[Task description]
For this exercise, transcribe every line of the material exactly and skip the pictures.

[Source data]
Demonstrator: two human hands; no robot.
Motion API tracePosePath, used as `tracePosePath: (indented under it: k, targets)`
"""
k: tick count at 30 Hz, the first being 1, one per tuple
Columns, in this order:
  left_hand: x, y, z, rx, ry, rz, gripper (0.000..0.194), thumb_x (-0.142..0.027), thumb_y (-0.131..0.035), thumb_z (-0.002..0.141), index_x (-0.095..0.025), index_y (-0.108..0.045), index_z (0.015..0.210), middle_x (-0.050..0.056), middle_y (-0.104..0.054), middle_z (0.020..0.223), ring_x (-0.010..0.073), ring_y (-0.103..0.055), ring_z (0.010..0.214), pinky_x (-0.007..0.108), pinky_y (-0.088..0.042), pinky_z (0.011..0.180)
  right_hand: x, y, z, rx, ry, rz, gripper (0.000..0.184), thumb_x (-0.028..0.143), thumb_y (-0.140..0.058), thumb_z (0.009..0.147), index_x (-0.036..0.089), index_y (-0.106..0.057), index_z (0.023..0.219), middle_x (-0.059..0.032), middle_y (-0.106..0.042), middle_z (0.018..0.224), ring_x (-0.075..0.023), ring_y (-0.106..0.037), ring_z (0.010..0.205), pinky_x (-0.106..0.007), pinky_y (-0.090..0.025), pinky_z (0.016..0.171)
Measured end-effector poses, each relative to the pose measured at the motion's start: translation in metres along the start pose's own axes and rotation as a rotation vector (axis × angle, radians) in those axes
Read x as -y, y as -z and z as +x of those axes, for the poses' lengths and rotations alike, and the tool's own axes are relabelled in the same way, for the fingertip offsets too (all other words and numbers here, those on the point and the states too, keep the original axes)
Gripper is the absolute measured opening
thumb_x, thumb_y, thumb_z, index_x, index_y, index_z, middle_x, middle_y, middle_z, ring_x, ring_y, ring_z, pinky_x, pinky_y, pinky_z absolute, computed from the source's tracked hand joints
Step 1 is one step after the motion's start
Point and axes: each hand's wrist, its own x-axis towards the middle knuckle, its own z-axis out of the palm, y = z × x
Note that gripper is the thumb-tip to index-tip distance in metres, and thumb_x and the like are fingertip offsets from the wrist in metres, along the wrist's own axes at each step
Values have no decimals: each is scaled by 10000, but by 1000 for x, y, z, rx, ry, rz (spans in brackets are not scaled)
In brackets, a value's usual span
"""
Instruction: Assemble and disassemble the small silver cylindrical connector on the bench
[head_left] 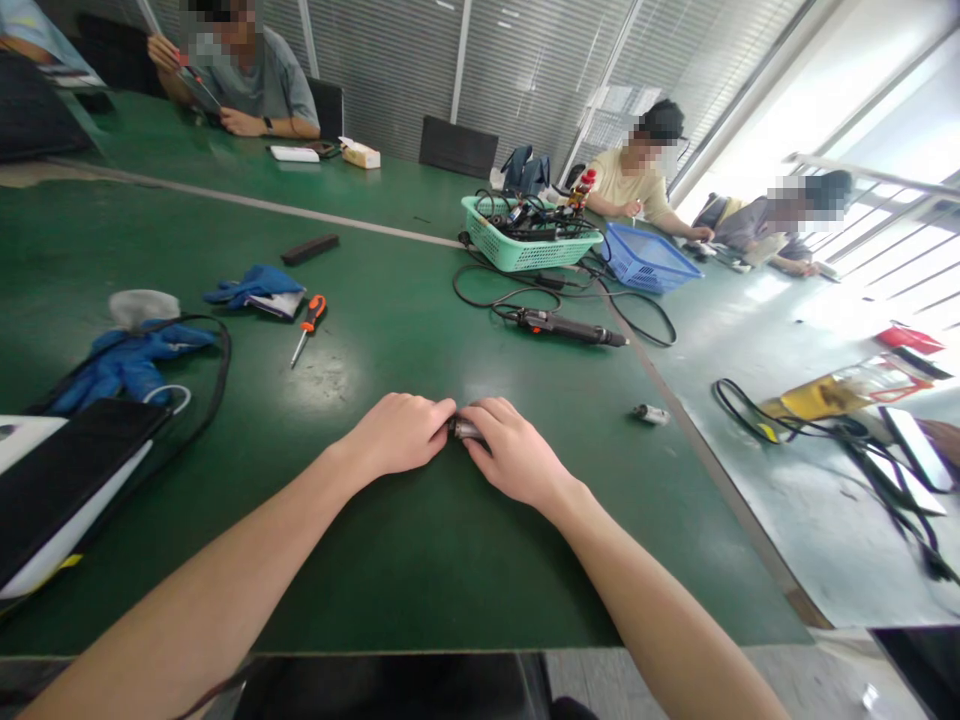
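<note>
Both of my hands meet over the middle of the green table. Between them is a small silver cylinder with a dark end (466,430), mostly covered by fingers. My right hand (514,448) is wrapped round its silver body. The fingers of my left hand (397,432) are closed at the dark left end; their tips are partly hidden. A similar small silver cylinder (654,414) lies alone to the right. Beyond my left hand rests an orange-handled screwdriver (313,315), and beyond my right hand a black electric screwdriver (574,328) with a cable.
A green basket (517,250) of cables and tools stands beside a blue basket (649,262). Blue gloves (131,365), a dark block (310,249) and a black phone-like slab (71,490) lie leftward. A yellow-liquid bottle (817,395) lies right. Several people sit around the table.
</note>
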Motion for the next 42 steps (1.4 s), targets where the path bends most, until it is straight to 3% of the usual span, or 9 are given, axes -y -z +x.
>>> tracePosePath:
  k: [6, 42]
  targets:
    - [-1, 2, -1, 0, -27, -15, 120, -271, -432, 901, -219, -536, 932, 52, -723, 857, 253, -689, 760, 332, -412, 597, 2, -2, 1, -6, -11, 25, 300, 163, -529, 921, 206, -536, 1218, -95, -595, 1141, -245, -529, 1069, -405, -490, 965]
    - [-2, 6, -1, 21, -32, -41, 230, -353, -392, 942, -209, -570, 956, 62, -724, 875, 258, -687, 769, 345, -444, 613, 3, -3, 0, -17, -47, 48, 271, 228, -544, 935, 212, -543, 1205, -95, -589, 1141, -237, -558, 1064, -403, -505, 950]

[Solution to this exercise]
Demonstrator: two human hands; no robot.
Motion API tracePosePath, used as `tracePosePath: (indented under it: k, targets)`
"""
k: tick count at 30 Hz, the first being 1, one per tuple
Columns, in this order:
  left_hand: x, y, z, rx, ry, rz, gripper (0.000..0.194), thumb_x (-0.142..0.027), thumb_y (-0.131..0.035), thumb_z (-0.002..0.141), index_x (-0.095..0.025), index_y (-0.108..0.045), index_z (0.015..0.210), middle_x (-0.050..0.056), middle_y (-0.104..0.054), middle_z (0.020..0.223), ring_x (-0.010..0.073), ring_y (-0.103..0.055), ring_z (0.010..0.214), pinky_x (-0.007..0.108), pinky_y (-0.088..0.042), pinky_z (0.011..0.180)
  right_hand: x, y, z, rx, ry, rz, gripper (0.000..0.184), thumb_x (-0.028..0.143), thumb_y (-0.140..0.058), thumb_z (0.009..0.147), index_x (-0.036..0.089), index_y (-0.106..0.057), index_z (0.023..0.219), middle_x (-0.059..0.032), middle_y (-0.106..0.042), middle_z (0.018..0.224), ring_x (-0.075..0.023), ring_y (-0.106..0.037), ring_z (0.010..0.205), pinky_x (-0.106..0.007), pinky_y (-0.090..0.025), pinky_z (0.016..0.171)
Measured end-effector poses, each relative to the pose measured at the motion's start: translation in metres along the start pose's own axes and rotation as a rotation vector (axis × angle, radians) in those axes
Read x as -y, y as -z and z as +x of those axes, for the poses' lengths and rotations alike, and the tool's own axes are relabelled in the same way, for the fingertip offsets too (all other words and numbers here, those on the point and the states too, keep the original axes)
Gripper is the absolute measured opening
thumb_x, thumb_y, thumb_z, index_x, index_y, index_z, middle_x, middle_y, middle_z, ring_x, ring_y, ring_z, pinky_x, pinky_y, pinky_z absolute, computed from the source's tracked hand joints
Step 1 is one step after the motion's start
Point and axes: each hand's wrist, its own x-axis towards the middle knuckle, its own z-axis out of the palm, y = z × x
Note that gripper is the thumb-tip to index-tip distance in metres, and thumb_x and the like are fingertip offsets from the wrist in metres, along the wrist's own axes at each step
Values have no decimals: each is scaled by 10000, but by 1000 for x, y, z, rx, ry, rz (spans in brackets are not scaled)
In brackets, a value's usual span
"""
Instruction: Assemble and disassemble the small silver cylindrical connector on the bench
[head_left] 
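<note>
Both of my hands meet over the middle of the green table. Between them is a small silver cylinder with a dark end (466,430), mostly covered by fingers. My right hand (514,448) is wrapped round its silver body. The fingers of my left hand (397,432) are closed at the dark left end; their tips are partly hidden. A similar small silver cylinder (654,414) lies alone to the right. Beyond my left hand rests an orange-handled screwdriver (313,315), and beyond my right hand a black electric screwdriver (574,328) with a cable.
A green basket (517,250) of cables and tools stands beside a blue basket (649,262). Blue gloves (131,365), a dark block (310,249) and a black phone-like slab (71,490) lie leftward. A yellow-liquid bottle (817,395) lies right. Several people sit around the table.
</note>
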Motion for the next 42 steps (1.4 s), targets where the path bends most, until it is straight to 3% of the usual span, or 9 are given, axes -y -z +x.
>>> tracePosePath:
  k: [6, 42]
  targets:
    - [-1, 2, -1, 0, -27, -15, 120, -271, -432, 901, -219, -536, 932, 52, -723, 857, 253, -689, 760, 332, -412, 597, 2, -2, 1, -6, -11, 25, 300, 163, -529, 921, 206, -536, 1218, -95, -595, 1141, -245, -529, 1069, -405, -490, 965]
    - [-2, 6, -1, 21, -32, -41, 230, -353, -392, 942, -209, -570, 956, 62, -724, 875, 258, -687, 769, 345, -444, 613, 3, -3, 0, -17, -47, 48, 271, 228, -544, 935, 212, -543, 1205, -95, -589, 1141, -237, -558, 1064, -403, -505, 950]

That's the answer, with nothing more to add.